▸ Prompt
What lines in the records below include the word "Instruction"? Return each one.

▸ Dataset content

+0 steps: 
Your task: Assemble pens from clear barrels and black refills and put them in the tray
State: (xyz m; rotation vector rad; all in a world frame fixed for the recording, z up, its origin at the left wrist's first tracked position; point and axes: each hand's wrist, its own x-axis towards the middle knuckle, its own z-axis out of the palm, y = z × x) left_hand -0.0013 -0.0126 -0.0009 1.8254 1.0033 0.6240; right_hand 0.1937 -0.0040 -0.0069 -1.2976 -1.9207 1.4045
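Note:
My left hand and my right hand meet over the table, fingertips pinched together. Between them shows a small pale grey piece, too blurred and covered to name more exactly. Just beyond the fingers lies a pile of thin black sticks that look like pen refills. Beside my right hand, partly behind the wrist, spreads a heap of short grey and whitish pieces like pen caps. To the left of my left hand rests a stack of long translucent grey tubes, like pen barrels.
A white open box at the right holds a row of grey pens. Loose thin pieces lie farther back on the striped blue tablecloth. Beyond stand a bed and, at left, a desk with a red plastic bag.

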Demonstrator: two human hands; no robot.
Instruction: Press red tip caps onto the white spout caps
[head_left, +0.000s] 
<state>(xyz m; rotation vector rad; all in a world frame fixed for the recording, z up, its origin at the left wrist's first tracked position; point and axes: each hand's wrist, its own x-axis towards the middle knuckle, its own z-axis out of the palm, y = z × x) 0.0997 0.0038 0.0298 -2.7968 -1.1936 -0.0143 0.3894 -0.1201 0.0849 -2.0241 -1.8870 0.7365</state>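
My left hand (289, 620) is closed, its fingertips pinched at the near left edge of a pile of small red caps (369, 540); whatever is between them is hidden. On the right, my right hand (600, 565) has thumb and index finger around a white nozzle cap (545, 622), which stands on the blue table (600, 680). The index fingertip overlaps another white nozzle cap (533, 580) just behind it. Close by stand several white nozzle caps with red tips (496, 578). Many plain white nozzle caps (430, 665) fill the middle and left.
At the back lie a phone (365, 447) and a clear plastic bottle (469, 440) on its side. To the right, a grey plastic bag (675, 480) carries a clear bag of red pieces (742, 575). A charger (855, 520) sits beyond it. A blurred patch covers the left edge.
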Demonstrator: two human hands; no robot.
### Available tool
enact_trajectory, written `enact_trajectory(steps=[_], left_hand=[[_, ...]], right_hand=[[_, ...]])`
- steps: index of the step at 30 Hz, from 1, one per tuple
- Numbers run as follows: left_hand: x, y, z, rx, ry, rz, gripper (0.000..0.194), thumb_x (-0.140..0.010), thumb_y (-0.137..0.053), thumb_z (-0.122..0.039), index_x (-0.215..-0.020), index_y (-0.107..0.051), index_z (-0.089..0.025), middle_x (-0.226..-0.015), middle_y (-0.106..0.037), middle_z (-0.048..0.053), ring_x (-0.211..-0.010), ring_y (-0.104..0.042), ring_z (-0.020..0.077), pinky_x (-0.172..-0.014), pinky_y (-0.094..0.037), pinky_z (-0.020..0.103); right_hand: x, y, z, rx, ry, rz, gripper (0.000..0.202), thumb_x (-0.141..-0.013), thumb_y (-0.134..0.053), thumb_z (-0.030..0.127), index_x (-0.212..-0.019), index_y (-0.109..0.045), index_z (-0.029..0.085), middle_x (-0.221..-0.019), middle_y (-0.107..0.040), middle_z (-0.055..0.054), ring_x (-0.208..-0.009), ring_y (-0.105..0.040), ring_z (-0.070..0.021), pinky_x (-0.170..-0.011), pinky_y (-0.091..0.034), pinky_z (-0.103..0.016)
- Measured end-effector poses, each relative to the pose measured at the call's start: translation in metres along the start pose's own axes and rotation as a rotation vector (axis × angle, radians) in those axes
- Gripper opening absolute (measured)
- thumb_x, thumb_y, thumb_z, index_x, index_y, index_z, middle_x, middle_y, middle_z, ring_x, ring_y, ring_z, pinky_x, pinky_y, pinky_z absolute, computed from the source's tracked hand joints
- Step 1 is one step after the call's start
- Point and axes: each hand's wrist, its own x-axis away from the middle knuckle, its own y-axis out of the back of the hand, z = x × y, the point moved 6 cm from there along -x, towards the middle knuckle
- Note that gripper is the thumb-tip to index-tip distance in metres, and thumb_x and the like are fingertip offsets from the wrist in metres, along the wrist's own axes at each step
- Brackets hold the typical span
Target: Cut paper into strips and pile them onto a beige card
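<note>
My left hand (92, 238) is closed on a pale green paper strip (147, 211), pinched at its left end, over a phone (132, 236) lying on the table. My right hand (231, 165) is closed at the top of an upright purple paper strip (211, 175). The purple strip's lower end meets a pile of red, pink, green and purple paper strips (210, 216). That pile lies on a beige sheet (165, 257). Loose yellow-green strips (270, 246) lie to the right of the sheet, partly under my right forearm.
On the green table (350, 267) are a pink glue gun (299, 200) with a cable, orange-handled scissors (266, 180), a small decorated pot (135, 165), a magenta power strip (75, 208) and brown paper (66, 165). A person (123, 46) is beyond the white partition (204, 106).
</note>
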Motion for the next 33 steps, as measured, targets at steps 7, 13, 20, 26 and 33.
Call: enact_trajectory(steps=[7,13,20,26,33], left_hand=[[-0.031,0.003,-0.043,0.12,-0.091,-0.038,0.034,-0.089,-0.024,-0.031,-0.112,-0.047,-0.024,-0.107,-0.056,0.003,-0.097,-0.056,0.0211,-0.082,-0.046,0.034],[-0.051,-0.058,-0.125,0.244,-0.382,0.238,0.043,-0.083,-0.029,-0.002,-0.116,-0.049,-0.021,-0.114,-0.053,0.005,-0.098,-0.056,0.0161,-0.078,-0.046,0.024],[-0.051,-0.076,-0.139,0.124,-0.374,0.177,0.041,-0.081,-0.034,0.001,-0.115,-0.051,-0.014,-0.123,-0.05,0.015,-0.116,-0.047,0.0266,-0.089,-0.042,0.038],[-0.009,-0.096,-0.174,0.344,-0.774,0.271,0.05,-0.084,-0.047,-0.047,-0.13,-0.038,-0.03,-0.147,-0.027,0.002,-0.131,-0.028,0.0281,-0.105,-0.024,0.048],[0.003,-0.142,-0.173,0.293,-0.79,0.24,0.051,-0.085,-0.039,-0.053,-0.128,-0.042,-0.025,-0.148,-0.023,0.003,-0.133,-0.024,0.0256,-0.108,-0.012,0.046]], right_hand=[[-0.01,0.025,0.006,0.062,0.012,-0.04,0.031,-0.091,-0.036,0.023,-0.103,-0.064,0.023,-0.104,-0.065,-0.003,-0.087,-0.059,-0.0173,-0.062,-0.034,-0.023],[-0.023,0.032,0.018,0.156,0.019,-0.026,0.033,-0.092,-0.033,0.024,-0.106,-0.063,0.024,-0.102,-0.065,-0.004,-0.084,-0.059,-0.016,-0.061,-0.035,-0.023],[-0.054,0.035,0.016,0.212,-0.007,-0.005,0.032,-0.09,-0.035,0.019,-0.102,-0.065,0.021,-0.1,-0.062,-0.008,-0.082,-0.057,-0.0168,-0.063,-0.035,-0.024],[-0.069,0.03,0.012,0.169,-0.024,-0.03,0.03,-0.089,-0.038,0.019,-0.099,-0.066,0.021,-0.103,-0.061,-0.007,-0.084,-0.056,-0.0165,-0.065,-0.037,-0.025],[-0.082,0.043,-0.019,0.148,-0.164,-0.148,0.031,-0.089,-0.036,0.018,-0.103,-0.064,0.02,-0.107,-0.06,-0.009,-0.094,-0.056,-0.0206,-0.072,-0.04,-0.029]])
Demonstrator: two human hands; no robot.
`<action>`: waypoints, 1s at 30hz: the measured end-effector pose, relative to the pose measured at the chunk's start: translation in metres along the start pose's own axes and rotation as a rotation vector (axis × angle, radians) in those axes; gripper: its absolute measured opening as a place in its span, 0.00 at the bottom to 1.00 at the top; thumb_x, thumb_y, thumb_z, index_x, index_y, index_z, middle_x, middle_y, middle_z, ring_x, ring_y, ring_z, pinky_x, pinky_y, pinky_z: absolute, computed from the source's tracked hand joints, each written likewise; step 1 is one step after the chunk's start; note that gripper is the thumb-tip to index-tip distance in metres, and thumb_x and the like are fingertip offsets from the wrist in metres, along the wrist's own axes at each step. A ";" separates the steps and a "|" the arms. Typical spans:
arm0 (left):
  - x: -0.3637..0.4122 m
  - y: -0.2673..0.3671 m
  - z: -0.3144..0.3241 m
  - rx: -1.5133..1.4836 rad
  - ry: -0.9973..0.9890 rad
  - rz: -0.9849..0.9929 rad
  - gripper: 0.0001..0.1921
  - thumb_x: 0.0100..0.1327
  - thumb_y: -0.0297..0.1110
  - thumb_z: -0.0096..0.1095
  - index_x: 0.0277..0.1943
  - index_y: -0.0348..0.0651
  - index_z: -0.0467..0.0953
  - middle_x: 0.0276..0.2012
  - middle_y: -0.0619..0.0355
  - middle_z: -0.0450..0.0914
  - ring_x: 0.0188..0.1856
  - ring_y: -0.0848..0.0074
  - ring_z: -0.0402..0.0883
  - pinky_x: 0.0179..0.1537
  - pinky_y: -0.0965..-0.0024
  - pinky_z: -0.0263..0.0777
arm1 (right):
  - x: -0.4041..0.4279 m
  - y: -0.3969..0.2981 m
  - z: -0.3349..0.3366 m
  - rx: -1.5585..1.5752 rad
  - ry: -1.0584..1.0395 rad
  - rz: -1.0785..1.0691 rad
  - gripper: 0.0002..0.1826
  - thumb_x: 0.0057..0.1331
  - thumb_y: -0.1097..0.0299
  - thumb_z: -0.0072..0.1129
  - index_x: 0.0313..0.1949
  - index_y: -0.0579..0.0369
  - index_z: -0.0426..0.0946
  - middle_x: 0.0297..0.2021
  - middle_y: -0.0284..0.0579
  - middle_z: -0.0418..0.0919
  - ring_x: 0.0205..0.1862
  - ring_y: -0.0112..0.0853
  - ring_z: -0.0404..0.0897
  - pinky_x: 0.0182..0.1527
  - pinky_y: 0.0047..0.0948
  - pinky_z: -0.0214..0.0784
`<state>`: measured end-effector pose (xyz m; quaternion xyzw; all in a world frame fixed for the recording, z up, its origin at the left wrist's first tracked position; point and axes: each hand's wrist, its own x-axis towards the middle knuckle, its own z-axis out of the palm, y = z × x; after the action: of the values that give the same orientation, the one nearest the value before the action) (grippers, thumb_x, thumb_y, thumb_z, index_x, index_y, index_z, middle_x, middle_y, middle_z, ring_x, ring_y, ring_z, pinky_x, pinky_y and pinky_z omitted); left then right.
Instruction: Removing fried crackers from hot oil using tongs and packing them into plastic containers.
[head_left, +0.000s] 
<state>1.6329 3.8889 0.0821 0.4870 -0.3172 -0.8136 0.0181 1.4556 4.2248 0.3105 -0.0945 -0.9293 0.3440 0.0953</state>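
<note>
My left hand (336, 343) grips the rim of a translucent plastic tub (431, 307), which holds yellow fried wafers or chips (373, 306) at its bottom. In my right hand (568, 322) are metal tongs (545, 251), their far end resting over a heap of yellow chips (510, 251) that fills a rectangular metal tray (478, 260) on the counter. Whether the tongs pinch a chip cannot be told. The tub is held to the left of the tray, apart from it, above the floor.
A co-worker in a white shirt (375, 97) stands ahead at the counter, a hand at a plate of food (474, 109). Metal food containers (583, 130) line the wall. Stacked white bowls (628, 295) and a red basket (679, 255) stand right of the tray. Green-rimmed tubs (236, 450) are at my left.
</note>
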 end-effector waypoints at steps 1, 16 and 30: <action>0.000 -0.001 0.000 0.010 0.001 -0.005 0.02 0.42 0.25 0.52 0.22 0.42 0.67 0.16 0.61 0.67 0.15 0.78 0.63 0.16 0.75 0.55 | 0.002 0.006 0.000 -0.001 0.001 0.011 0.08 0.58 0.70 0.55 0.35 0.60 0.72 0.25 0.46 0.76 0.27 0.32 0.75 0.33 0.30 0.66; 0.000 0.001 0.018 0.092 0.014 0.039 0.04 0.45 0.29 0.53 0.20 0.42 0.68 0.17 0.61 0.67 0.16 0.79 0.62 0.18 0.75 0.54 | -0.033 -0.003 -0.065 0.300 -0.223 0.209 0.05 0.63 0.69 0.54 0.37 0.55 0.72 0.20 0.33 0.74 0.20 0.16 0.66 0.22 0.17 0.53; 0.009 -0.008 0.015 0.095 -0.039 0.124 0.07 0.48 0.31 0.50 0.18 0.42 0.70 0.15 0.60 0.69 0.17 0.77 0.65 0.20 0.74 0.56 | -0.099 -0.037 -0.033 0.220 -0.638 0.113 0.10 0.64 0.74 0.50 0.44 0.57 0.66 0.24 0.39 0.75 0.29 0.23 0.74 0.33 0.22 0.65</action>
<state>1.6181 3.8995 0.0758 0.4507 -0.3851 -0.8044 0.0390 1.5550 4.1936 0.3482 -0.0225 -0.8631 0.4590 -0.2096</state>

▸ Response box
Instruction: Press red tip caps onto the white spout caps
Instruction: Removing fried crackers from hot oil using tongs and packing them into plastic containers.

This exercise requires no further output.